__WHAT YOU NEED TO DO__. Write every line of the material out exactly as shown.

__PROVIDED DATA__.
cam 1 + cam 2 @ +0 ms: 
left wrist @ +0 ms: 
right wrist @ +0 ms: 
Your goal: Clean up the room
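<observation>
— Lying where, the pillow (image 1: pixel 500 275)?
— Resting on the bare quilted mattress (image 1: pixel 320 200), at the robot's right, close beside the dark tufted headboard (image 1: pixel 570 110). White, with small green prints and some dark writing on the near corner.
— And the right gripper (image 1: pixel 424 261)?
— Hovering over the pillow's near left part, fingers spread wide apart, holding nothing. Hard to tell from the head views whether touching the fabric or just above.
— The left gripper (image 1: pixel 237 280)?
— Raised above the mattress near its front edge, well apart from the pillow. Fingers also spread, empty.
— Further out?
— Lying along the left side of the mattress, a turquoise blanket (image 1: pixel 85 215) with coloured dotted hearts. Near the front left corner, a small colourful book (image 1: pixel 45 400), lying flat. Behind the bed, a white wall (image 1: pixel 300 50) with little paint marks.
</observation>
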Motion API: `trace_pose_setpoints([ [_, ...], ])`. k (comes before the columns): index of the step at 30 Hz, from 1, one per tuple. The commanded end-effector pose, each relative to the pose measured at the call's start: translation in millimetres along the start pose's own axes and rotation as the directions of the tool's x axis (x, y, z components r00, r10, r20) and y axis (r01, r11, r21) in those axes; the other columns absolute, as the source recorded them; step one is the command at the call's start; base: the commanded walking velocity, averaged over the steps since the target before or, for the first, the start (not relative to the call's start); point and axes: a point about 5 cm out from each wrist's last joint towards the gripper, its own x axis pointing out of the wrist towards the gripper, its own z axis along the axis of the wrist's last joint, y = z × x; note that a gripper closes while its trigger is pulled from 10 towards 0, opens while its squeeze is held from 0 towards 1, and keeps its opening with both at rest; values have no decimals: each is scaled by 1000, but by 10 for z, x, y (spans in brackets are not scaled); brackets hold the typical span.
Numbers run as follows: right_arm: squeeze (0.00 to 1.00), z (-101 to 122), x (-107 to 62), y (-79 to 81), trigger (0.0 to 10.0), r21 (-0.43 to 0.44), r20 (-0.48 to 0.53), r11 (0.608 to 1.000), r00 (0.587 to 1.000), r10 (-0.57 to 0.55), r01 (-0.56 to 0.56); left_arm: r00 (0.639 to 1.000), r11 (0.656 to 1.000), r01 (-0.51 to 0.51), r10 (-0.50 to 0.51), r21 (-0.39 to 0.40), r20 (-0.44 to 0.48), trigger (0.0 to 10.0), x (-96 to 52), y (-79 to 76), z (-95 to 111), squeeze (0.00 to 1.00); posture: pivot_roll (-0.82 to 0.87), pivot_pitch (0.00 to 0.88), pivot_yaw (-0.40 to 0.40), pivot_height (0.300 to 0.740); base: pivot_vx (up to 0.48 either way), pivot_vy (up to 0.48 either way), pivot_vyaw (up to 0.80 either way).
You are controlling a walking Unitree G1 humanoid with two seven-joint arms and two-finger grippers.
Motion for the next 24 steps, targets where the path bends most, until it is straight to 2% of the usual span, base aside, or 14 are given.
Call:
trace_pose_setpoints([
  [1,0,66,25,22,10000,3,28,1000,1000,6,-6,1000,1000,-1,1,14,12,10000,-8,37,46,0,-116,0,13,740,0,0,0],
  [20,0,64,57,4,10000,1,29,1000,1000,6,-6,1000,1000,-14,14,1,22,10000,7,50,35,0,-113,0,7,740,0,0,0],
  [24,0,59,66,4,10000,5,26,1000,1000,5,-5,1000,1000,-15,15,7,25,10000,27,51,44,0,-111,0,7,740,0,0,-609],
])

__WRITTEN ANSWER__.
cam 1 + cam 2 @ +0 ms: 
left wrist @ +0 ms: 
right wrist @ +0 ms: 
Your goal: Clean up the room
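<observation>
— Lying where, the pillow (image 1: pixel 500 275)?
— Resting on the bare quilted mattress (image 1: pixel 320 200), at the robot's right, close beside the dark tufted headboard (image 1: pixel 570 110). White, with small green prints and some dark writing on the near corner.
— And the right gripper (image 1: pixel 424 261)?
— Hovering over the pillow's near left part, fingers spread wide apart, holding nothing. Hard to tell from the head views whether touching the fabric or just above.
— The left gripper (image 1: pixel 237 280)?
— Raised above the mattress near its front edge, well apart from the pillow. Fingers also spread, empty.
— Further out?
— Lying along the left side of the mattress, a turquoise blanket (image 1: pixel 85 215) with coloured dotted hearts. Near the front left corner, a small colourful book (image 1: pixel 45 400), lying flat. Behind the bed, a white wall (image 1: pixel 300 50) with little paint marks.
</observation>
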Motion API: `trace_pose_setpoints([ [_, ...], ])`. k (comes before the columns): index of the step at 30 Hz, from 1, one per tuple. The commanded end-effector pose, each relative to the pose measured at the call's start: translation in millimetres along the start pose's own axes and rotation as the directions of the tool's x axis (x, y, z components r00, r10, r20) and y axis (r01, r11, r21) in those axes; the other columns absolute, as the source recorded them; step one is the command at the call's start; base: the commanded walking velocity, averaged over the steps since the target before or, for the first, the start (not relative to the call's start); point and axes: a point about 5 cm out from each wrist's last joint towards the gripper, its own x axis pointing out of the wrist towards the gripper, its own z axis along the axis of the wrist's last joint, y = z × x; note that a gripper closes while its trigger is pulled from 10 towards 0, opens while its squeeze is held from 0 towards 1, and keeps its opening with both at rest; values have no decimals: each is scaled by 1000, but by 10 for z, x, y (spans in brackets are not scaled); brackets hold the typical span.
Numbers run as follows: right_arm: squeeze (0.00 to 1.00), z (-101 to 122), x (-107 to 62), y (-79 to 81), trigger (0.0 to 10.0), r21 (-0.43 to 0.44), r20 (-0.48 to 0.53), r11 (0.608 to 1.000), r00 (0.587 to 1.000), r10 (-0.57 to 0.55), r01 (-0.56 to 0.56); left_arm: r00 (0.639 to 1.000), r11 (0.656 to 1.000), r01 (-0.51 to 0.51), r10 (-0.50 to 0.51), r21 (-0.39 to 0.40), r20 (-0.44 to 0.48), trigger (0.0 to 10.0), x (-96 to 52), y (-79 to 76), z (-95 to 111), squeeze (0.00 to 1.00); posture: pivot_roll (-0.82 to 0.87), pivot_pitch (0.00 to 0.88), pivot_yaw (-0.40 to 0.40), pivot_height (0.300 to 0.740); base: pivot_vx (up to 0.48 either way), pivot_vy (up to 0.48 either way), pivot_vyaw (up to 0.80 either way).
You are controlling a walking Unitree G1 humanoid with two seven-joint arms and two-finger grippers.
Motion for the next 24 steps, targets where the path bends most, until it is straight to 2% of the usual span, base aside, or 14 are given.
Call:
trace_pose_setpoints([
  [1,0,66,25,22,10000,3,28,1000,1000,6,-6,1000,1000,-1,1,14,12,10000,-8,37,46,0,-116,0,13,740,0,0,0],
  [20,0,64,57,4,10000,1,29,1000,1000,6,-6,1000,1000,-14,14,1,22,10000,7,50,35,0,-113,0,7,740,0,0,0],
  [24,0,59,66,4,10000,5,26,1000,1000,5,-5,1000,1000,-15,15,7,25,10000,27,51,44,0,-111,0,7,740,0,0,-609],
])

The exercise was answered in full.